For the March 1 “down mountain” race, your faithful correspondent was the defending King from 2011, and also the record holder since the 2012 and 2013 races were cancelled. However, I focused exclusively this year on serving as a member of the Thunderbolt Ski Patrol on race day, so Jerimy Arnold snatched the win.
For the March 2 rando race, Jerimy Arnold once again dominated, although Josh Flanagan surprisingly was fairly close behind. Surprisingly because Josh had competed the prior day in the Aspen Power of Four, then after logging 12,000 vertical in that race, drove to Denver, slept three or four hours on the plane, and drove two-and-a-half hours the next morning from Boston to Greylock just barely in time for the time. I filled out the podium for the Eastern Team Hagan.
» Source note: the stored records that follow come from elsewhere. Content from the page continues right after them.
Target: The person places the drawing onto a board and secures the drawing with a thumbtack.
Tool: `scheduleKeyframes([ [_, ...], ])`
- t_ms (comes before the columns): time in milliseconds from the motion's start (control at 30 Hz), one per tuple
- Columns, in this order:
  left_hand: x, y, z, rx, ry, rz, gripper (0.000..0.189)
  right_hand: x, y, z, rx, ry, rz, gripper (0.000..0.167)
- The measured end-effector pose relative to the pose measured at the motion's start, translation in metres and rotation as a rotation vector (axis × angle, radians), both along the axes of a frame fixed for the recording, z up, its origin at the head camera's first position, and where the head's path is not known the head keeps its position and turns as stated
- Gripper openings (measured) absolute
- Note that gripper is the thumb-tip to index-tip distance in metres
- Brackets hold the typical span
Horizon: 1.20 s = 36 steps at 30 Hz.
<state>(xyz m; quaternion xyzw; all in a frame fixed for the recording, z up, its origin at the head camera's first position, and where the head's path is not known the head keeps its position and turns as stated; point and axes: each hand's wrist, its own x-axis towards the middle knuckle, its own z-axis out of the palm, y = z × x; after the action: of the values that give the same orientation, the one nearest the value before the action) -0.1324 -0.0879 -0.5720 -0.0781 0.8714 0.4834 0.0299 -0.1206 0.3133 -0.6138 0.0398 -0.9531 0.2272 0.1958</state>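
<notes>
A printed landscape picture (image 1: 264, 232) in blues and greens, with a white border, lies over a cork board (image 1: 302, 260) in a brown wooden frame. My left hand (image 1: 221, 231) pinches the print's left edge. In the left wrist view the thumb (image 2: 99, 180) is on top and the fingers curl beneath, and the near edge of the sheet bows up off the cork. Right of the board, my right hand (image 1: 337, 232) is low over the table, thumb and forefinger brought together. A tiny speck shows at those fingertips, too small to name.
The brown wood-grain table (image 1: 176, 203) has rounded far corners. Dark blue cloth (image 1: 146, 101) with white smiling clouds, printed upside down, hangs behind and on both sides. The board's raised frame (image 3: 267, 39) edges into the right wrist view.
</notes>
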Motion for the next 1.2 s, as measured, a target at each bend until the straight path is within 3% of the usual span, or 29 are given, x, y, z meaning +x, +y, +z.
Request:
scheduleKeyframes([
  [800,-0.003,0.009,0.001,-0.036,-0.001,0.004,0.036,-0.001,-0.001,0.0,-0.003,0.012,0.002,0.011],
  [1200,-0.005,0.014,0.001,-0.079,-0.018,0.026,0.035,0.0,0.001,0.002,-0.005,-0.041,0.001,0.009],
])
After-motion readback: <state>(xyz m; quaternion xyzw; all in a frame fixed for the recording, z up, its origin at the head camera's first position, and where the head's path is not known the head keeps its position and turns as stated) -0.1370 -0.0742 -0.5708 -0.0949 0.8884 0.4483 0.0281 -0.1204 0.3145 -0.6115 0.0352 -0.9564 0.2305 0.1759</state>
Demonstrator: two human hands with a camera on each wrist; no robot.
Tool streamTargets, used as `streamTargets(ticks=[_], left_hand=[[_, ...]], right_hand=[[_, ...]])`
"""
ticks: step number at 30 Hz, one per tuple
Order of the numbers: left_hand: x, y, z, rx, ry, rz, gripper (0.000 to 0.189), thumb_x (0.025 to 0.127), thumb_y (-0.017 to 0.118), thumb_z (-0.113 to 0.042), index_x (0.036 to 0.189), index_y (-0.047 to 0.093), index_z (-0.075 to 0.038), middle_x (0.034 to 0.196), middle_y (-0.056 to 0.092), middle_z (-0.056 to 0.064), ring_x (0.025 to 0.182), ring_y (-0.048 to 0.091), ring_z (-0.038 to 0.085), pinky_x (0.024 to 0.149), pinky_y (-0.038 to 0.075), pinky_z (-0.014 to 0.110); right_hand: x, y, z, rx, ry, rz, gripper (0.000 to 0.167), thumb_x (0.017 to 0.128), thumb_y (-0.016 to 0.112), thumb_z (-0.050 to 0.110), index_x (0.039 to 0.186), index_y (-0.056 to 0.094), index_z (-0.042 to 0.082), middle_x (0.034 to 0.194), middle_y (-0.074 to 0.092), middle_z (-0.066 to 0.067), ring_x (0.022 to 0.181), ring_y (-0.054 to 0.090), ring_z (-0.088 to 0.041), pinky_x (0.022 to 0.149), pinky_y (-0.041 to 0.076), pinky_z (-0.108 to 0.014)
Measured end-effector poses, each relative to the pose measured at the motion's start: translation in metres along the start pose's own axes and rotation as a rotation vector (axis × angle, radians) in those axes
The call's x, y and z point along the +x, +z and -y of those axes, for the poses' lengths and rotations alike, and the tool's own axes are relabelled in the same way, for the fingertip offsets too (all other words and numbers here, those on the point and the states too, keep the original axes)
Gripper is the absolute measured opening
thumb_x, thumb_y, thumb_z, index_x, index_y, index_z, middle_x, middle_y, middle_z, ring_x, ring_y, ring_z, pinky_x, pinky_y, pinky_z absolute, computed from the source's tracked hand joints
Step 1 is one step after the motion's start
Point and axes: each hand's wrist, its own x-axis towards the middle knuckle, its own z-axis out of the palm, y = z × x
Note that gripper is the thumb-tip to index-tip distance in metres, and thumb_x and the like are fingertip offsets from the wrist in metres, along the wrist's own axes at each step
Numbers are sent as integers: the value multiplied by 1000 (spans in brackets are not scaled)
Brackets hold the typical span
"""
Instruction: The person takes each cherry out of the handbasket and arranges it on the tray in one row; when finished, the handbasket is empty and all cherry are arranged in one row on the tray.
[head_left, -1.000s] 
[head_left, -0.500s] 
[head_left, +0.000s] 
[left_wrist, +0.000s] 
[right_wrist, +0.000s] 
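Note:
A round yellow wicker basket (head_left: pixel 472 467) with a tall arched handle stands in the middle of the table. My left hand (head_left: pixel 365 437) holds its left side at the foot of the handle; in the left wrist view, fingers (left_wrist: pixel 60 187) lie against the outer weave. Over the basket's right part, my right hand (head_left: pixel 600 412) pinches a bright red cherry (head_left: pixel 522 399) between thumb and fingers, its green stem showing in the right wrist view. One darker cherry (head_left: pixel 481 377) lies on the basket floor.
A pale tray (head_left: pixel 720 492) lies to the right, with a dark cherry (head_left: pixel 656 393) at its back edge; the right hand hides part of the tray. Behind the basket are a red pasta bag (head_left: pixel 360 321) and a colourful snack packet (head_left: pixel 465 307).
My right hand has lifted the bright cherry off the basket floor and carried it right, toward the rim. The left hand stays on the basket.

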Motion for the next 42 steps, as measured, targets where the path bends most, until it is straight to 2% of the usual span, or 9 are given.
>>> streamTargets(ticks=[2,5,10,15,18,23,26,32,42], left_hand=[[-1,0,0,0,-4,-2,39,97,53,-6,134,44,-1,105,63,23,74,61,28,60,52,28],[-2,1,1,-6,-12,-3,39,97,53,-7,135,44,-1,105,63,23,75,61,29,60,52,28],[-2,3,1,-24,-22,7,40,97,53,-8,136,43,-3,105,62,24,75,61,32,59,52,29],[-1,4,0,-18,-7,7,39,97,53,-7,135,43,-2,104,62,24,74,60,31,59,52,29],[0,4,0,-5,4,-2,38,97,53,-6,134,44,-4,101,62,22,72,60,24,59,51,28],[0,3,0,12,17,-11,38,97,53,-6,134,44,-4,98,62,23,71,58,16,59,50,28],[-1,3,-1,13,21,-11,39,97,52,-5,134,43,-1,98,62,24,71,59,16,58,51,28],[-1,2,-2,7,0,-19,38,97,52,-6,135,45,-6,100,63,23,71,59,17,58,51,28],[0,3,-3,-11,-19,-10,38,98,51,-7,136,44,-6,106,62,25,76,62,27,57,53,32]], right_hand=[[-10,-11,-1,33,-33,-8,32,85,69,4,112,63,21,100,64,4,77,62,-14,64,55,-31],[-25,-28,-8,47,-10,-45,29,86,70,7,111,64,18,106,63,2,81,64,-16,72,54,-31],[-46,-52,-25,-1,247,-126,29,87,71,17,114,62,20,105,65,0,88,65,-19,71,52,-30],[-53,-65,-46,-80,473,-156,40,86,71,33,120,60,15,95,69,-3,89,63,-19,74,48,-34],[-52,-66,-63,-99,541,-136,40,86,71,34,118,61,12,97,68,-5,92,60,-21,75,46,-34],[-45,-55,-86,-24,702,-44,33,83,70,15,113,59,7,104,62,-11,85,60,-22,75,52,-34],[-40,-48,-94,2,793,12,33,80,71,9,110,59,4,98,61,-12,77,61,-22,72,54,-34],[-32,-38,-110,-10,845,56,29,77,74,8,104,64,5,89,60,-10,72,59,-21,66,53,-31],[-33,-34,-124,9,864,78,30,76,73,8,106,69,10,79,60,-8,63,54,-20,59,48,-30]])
Nina Silitch was, as always, the fastest woman, and also finished fifth overall despite missing the final turn in the aforementioned maze, resulting in a descent below the finish, and a final skin ascent.
» Results HERE: Results, Greylock 2014
The major upcoming race this weekend is the Wasatch Powder Keg at Brighton resort in Utah. One of the jewels on the USSMA calendar, the PowKeg features three days of racing, starting with a Friday night sprint race where racers complete a qualifying round and then the fastest racers continue on to head-to-head rounds. Saturday is a individual distance race followed by a technical teams race on Sunday where racers must compete with a partner and use a harness and equipment to cover technical terrain.
Race Director Chad Brackelsberg is predicting snow throughout this week, ending on Friday when a high pressure ridge should move through the region with the likelihood of sun throughout the day on Saturday and Sunday. It is still up for debate if the sprint race on Friday will be in heavy snowfall or clear weather. Brackelsberg provided the following links to obsess over:
I predict an extremely tough fight for the Saturday podium. I think it could be Tom G, Jason D, Reiner T, John G, Max T or anyone from several others. My top 3 in any order will be Reiner, Tom, and John, but I have no idea in what order.-Wasatch Powder Keg Race Director Chad Brackelsberg
This year I think both of us have been doing much more powder skiing than racing so the longer race might be better suited to us. It will be interesting to see how it all plays out, the US guys are looking strong.
The altitude adds to the challenge but with most racing being below 12,000 feet I feel it’s still in a reasonable range from what I’m accustomed to. I live at 2000 feet but spend a lot of time skiing around 5000-9000 feet so from where I do most of my skiing it doesn’t feel like a huge adjustment. It seems some times ignorance is a bliss, maybe I will just eat a lot of brussel sprouts 😉-Reiner Thoni
I think it’s going to be a real battle either way, and weather/conditions/powder could play a big role. I see a big battle with a lot of players. Reiner and McNab, Tom, Jason, Marshall, Max. Everyone’s going real well right now.
I think the US have a good up of strong women. The ranking should be similar to the Jackson Hole Race earlier this year.
For the women, Nina Silitch is as always the favorite. Danielle Deguire is probably a bit faster skinning, although still relatively new to skiing, and of course unable to match Nina’s sprint-specialist transitions. Should be some interesting lead-changing among them, and with Nina fresh from her dozen years in Europe, some interesting French dialogue too!